§ **What to produce**: After locating the line with "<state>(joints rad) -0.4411" in the records below, print it and every line after it exactly.

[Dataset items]
★ ★ ★ ★

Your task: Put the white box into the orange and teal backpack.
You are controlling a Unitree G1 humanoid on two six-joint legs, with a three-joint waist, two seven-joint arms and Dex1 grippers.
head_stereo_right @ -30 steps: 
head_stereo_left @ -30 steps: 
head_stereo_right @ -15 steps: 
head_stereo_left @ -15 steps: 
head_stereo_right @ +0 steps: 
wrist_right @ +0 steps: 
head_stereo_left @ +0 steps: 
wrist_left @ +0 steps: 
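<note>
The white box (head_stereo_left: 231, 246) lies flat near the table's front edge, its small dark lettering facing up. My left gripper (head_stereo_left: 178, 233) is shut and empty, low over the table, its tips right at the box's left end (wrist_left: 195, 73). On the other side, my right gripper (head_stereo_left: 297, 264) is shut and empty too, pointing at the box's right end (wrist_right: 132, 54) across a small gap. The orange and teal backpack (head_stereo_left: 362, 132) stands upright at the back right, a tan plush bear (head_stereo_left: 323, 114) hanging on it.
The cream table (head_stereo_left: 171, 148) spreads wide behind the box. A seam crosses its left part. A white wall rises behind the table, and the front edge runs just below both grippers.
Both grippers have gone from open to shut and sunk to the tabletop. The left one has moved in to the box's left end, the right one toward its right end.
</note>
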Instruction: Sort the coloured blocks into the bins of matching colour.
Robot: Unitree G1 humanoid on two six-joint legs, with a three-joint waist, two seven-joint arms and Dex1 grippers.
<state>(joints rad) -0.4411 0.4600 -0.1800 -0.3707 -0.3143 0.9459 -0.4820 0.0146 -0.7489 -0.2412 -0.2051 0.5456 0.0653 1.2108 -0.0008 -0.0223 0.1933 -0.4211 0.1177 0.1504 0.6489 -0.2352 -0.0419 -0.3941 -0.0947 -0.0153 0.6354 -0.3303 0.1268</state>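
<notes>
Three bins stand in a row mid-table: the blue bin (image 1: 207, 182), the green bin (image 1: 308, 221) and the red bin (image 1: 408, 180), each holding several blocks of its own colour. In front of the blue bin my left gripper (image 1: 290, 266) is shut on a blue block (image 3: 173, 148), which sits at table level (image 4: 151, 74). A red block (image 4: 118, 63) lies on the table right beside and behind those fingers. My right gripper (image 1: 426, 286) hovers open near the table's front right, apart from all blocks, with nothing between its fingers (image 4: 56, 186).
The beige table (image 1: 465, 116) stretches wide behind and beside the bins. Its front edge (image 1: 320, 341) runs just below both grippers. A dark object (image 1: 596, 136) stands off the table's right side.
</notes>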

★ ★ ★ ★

§ **Task result**:
<state>(joints rad) -0.4411 0.4600 -0.1800 -0.3707 -0.3143 0.9459 -0.4820 0.0146 -0.7489 -0.2412 -0.2051 0.5456 0.0653 1.2108 -0.0008 -0.0223 0.1933 -0.4211 0.1177 0.1504 0.6489 -0.2352 -0.0419 -0.3941 -0.0947 -0.0153 0.6354 -0.3303 0.1268</state>
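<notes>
Three bins stand in a row mid-table: the blue bin (image 1: 207, 182), the green bin (image 1: 308, 221) and the red bin (image 1: 408, 180), each holding several blocks of its own colour. In front of the blue bin my left gripper (image 1: 290, 266) is shut on a blue block (image 3: 173, 148), which sits at table level (image 4: 151, 74). A red block (image 4: 118, 63) lies on the table right beside and behind those fingers. My right gripper (image 1: 426, 286) hovers open near the table's front right, apart from all blocks, with nothing between its fingers (image 4: 56, 186).
The beige table (image 1: 465, 116) stretches wide behind and beside the bins. Its front edge (image 1: 320, 341) runs just below both grippers. A dark object (image 1: 596, 136) stands off the table's right side.
</notes>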

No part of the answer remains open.